_EXERCISE OBJECTIVE_:
Among the lines below, restate word for word only those from the line with "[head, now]" through the line with "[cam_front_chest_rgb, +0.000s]", with both end lines kept.

#### DATA IN THIS EXERCISE

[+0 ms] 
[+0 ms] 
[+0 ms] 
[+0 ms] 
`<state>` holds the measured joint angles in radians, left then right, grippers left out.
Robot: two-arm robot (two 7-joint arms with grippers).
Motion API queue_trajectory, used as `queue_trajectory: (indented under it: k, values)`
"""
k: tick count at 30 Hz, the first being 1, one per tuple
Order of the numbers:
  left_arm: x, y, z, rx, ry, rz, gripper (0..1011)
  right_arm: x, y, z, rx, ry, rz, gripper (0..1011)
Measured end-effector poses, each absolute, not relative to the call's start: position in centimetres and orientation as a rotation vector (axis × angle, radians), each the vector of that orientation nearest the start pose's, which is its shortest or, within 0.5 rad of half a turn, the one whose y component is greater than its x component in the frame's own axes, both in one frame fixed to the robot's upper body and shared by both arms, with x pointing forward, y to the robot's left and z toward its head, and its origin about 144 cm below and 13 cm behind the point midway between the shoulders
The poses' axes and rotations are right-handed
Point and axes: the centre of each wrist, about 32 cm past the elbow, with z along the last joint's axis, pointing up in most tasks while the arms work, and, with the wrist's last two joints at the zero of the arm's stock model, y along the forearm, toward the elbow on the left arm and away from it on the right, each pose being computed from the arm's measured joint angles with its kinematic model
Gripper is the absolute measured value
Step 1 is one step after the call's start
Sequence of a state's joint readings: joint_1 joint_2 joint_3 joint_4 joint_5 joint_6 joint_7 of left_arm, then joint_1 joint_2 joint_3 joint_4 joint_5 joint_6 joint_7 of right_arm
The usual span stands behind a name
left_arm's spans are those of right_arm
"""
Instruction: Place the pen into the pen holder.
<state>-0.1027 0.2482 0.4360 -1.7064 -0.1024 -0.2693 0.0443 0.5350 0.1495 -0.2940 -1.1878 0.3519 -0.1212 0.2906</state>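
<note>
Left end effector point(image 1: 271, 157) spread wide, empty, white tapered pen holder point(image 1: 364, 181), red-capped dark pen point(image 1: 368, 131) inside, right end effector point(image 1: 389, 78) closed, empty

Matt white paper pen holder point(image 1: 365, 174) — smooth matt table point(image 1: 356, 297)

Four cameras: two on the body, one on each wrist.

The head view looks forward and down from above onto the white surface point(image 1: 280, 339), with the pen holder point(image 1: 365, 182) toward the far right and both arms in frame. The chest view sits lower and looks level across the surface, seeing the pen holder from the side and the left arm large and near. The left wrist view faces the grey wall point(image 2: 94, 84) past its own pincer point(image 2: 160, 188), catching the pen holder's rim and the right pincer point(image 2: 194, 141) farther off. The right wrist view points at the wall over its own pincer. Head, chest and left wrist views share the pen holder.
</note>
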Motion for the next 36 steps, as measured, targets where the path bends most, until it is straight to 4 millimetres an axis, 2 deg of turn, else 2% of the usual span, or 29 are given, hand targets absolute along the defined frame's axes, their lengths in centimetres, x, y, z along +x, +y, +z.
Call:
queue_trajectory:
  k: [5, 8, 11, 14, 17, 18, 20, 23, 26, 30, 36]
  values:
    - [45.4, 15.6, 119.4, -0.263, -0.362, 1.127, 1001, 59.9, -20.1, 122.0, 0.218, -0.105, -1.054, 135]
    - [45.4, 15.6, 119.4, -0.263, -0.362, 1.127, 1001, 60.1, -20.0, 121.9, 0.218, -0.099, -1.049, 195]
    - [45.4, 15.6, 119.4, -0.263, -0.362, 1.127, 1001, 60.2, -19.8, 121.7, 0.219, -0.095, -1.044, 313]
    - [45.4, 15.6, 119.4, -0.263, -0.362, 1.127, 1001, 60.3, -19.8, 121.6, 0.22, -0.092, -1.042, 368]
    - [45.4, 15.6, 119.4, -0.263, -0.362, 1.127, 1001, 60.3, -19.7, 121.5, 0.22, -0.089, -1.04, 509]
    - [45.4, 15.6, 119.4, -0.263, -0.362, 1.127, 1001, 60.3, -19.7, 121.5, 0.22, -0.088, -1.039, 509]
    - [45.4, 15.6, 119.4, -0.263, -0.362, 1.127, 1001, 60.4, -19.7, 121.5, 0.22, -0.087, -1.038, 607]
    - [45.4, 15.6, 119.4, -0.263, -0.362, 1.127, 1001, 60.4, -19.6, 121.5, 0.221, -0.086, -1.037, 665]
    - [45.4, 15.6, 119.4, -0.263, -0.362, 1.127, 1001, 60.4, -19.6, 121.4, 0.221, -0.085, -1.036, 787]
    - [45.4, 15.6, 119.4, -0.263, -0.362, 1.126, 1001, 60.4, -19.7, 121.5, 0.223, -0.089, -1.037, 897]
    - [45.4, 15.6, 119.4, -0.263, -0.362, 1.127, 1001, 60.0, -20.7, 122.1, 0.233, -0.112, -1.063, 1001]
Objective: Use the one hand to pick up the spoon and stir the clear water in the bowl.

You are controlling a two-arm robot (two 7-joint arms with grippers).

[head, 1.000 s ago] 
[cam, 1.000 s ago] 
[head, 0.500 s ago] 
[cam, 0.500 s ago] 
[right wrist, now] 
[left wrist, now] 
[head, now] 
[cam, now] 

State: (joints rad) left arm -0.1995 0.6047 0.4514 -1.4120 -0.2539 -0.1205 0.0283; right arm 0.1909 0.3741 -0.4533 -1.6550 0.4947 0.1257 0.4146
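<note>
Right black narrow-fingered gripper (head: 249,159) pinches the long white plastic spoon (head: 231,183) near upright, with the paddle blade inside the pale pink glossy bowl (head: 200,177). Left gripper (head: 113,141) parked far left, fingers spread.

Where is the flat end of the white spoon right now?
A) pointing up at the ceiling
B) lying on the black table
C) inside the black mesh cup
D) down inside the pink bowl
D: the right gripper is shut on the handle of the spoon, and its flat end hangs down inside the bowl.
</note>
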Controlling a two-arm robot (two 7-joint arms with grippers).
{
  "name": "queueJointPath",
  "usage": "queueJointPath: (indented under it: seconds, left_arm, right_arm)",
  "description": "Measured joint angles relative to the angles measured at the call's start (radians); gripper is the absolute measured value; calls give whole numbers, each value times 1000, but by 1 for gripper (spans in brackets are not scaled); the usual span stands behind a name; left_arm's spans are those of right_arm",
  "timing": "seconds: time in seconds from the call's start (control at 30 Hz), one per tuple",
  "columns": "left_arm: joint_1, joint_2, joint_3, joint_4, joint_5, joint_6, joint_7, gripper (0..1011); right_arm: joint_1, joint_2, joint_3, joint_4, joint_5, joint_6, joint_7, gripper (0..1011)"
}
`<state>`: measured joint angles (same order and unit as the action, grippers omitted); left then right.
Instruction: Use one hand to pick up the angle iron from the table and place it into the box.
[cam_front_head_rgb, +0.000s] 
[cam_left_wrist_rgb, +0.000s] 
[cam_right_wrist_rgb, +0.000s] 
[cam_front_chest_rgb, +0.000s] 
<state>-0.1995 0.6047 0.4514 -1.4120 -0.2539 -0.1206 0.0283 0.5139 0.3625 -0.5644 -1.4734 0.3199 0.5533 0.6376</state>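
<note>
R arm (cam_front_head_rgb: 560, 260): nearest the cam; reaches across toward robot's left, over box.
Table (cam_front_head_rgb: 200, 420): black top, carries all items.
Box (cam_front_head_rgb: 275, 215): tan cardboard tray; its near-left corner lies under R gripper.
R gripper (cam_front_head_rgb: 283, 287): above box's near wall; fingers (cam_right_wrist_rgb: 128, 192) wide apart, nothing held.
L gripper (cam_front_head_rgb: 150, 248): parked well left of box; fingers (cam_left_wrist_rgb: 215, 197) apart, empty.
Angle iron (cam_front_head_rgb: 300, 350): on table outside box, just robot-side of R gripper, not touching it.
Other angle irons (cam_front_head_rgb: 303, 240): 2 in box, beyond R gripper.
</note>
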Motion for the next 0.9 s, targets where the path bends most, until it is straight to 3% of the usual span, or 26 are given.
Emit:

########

_YOUR RESPONSE_:
[head, now] 
[cam, now] 

State: (joints rad) left arm -0.1995 0.6047 0.4514 -1.4120 -0.2539 -0.1205 0.0283; right arm 0.1909 0.3741 -0.4533 -1.6550 0.4947 0.1257 0.4146
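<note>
Right black narrow-fingered gripper (head: 249,159) pinches the long white plastic spoon (head: 231,183) near upright, with the paddle blade inside the pale pink glossy bowl (head: 200,177). Left gripper (head: 113,141) parked far left, fingers spread.

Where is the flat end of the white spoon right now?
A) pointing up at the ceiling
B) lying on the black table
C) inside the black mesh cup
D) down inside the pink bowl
D: the right gripper is shut on the handle of the spoon, and its flat end hangs down inside the bowl.
</note>
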Controlling a two-arm robot (two 7-joint arms with grippers).
{
  "name": "queueJointPath",
  "usage": "queueJointPath: (indented under it: seconds, left_arm, right_arm)",
  "description": "Measured joint angles relative to the angles measured at the call's start (radians); gripper is the absolute measured value; calls give whole numbers, each value times 1000, but by 1 for gripper (spans in brackets are not scaled); the usual span stands behind a name; left_arm's spans are those of right_arm",
  "timing": "seconds: time in seconds from the call's start (control at 30 Hz), one per tuple",
  "columns": "left_arm: joint_1, joint_2, joint_3, joint_4, joint_5, joint_6, joint_7, gripper (0..1011); right_arm: joint_1, joint_2, joint_3, joint_4, joint_5, joint_6, joint_7, gripper (0..1011)"
}
`<state>`: measured joint angles (same order and unit as the action, grippers omitted); left then right.
Instruction: Use one hand to pick up the angle iron from the table and place it into the box.
[cam_front_head_rgb, +0.000s] 
[cam_left_wrist_rgb, +0.000s] 
[cam_right_wrist_rgb, +0.000s] 
[cam_front_chest_rgb, +0.000s] 

The response to the exercise is now complete.